* _TASK ITEM_:
A word-for-word copy of the listing is what's needed; leave out every image.

* _SOURCE MATERIAL_:
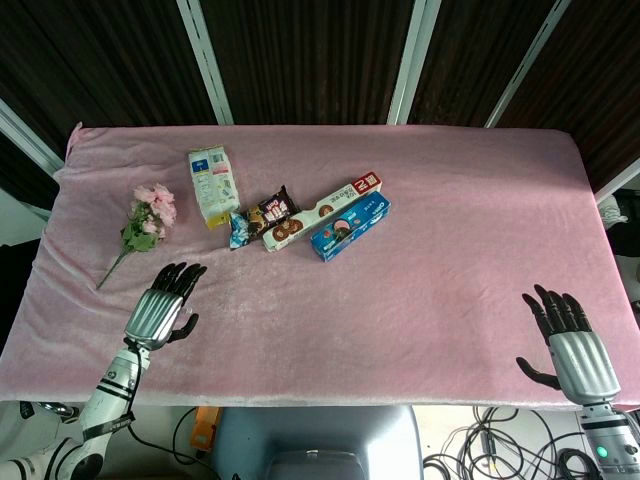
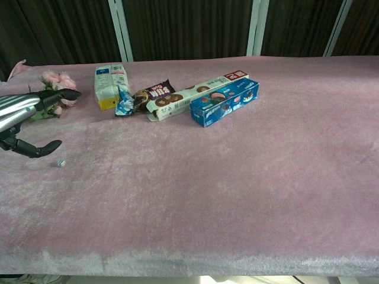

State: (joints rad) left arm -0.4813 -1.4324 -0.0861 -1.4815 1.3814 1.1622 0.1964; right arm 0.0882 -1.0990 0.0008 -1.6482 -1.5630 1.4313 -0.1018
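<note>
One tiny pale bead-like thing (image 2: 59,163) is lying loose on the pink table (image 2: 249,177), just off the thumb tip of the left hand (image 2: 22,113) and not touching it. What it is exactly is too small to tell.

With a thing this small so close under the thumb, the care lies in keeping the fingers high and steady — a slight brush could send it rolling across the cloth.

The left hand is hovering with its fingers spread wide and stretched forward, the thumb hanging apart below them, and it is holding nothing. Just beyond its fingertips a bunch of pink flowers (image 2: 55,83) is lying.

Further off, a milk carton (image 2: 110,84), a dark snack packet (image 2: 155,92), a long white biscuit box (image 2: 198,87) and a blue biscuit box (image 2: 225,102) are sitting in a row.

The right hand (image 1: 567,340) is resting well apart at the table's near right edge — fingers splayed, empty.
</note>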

* _SOLUTION_:
State: (joints rad) left arm -0.4813 -1.4324 -0.0861 -1.4815 1.3814 1.1622 0.1964; right arm 0.0882 -1.0990 0.0008 -1.6482 -1.5630 1.4313 -0.1018
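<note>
One tiny pale bead-like thing (image 2: 59,163) is lying loose on the pink table (image 2: 249,177), just off the thumb tip of the left hand (image 2: 22,113) and not touching it. What it is exactly is too small to tell.

With a thing this small so close under the thumb, the care lies in keeping the fingers high and steady — a slight brush could send it rolling across the cloth.

The left hand is hovering with its fingers spread wide and stretched forward, the thumb hanging apart below them, and it is holding nothing. Just beyond its fingertips a bunch of pink flowers (image 2: 55,83) is lying.

Further off, a milk carton (image 2: 110,84), a dark snack packet (image 2: 155,92), a long white biscuit box (image 2: 198,87) and a blue biscuit box (image 2: 225,102) are sitting in a row.

The right hand (image 1: 567,340) is resting well apart at the table's near right edge — fingers splayed, empty.
</note>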

There is no more to the output, and the exercise is done.